Actually the takedown after the standup looked like it did more damage to Mir than any of the shots to the back of the head.....if you call a straight right a takedown. Everyone's arguing how the stoppage hurt Lesnar, but I think it hurt Mir more. I mean, he gets stood back up to throw down with a man who is obviously more powerful than him, and gets ROCKED with the man's power hand. How are you gonna say the stoppage hurt Lesnar? Wrestling in college isn't the same as submission grappling. Sure you know how to hold someone down and beat on them, but what happens when the same guy you're beating on has joint locks and chokes at his disposal, and knows how to fight from his back? Obviously Lesnar needs to learn more about protecting himself against simple submissions like knee bars and ankle locks and such. They should have given him a warning before deducting the point, but hindsight's ALWAYS 20/20. It makes no sense to argue that standing them up, to a position were Lesnar had the obvious advantage, hurt Lesnar. He lost because at this point, Mir is the better all around fighter.


----------



## burton_o6 (Oct 30, 2007)

I found it kinda funny(actually i was pissed off because a friend texted me the outcome before i saw it). But after i found out the outcome i was watching his all access, and towards the end his trainer was trying to get him into a knee bar, and he slid out of it like it was nothing.


----------



## TGIB (Apr 15, 2007)

TheNegation said:


> I think the ref jumped in to stop the fight, realised his mistake and called a timeout for strikes to the back of the head to cover his mistake. Thats honestly what I saw happening.

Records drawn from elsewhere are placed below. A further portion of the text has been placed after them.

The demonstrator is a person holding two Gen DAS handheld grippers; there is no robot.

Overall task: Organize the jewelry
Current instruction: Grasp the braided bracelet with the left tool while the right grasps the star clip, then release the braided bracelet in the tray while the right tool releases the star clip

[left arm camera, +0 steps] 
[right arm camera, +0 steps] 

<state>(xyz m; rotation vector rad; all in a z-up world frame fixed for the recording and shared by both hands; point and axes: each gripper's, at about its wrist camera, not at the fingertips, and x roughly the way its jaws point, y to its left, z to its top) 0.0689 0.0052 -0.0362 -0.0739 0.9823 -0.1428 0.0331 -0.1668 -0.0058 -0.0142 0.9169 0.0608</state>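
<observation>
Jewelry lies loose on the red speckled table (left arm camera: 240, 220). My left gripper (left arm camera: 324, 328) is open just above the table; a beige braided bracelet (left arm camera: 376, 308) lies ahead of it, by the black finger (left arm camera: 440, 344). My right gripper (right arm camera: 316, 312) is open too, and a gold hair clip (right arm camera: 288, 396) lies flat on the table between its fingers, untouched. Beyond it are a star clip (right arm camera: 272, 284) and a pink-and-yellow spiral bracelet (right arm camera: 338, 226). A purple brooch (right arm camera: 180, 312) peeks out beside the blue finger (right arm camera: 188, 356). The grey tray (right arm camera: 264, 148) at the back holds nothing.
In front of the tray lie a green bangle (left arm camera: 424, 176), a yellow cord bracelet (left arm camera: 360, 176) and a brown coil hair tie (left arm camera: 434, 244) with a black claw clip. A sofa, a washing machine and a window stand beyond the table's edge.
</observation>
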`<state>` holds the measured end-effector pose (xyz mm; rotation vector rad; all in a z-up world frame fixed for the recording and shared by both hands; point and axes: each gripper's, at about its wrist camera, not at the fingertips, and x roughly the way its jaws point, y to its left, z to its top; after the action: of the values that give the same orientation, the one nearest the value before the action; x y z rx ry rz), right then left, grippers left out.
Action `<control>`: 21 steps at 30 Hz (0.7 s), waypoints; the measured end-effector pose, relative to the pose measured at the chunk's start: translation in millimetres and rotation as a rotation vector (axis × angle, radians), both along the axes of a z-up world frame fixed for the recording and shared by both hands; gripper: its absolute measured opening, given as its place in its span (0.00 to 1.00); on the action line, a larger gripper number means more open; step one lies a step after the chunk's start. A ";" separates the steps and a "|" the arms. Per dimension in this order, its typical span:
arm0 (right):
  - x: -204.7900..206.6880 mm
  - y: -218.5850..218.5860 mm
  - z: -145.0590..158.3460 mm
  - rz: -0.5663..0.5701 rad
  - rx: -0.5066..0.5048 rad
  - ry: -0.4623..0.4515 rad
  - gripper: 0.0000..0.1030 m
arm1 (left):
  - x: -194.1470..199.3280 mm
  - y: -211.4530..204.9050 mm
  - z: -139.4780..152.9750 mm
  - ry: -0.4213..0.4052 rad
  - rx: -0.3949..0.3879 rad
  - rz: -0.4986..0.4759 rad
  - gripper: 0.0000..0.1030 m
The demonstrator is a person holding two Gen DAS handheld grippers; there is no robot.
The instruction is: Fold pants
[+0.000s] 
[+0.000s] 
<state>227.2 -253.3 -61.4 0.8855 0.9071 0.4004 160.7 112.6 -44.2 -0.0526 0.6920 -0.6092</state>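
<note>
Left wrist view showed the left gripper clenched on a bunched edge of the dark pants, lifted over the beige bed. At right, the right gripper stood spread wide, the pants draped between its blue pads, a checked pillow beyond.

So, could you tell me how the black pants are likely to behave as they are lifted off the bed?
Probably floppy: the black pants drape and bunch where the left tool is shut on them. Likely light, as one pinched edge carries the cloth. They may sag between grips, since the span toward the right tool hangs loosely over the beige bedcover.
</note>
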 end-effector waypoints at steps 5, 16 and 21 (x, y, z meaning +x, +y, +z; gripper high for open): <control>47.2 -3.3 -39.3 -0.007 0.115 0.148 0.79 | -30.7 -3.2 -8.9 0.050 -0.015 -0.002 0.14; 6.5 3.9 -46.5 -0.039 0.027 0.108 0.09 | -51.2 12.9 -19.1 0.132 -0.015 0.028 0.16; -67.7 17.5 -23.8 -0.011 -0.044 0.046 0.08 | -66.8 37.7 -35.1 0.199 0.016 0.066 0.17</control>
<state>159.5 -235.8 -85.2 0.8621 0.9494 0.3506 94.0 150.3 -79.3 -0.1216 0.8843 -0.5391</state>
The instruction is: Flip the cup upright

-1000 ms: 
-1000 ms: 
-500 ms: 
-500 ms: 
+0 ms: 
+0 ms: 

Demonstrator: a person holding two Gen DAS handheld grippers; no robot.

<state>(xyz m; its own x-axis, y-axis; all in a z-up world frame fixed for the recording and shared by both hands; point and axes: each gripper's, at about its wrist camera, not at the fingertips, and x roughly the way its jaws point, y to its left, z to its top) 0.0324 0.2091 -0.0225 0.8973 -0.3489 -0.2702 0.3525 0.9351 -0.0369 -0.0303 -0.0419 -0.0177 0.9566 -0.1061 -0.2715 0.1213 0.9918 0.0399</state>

Thats exactly how i saw it, i think either Mir said something to the ref or he was gona stop it, when he jumped in between them he looked at Mir like Mir had give up. If lesnar had been repeatedly punching him in the back of the head i could understand but he hit him at most twice. poor decision by the ref but you knew mir would catch him sooner or later. His lack of experience badly showed and it was a bad match up for his debut.


----------



## TGIB (Apr 15, 2007)

Anyway ill look forward to Mir's next fight if he can motivate himself, as for lesnar i think he should fight Kongo, herring or arlovski.


----------



## FunkYou (Apr 22, 2007)

TGIB said:


> Anyway ill look forward to Mir's next fight if he can motivate himself, as for lesnar i think he should fight Kongo, herring or arlovski.


althou those would probably be fun fights they would result in the same thing for brock - a loss. he should IMO go against some one lower down the pecking order. Hardonk maybe?:dunno:


----------



## sarahdalelio (Nov 11, 2007)

burton_o6 said:


> I found it kinda funny(actually i was pissed off because a friend texted me the outcome before i saw it). But after i found out the outcome i was watching his all access, and towards the end his trainer was trying to get him into a knee bar, and he slid out of it like it was nothing.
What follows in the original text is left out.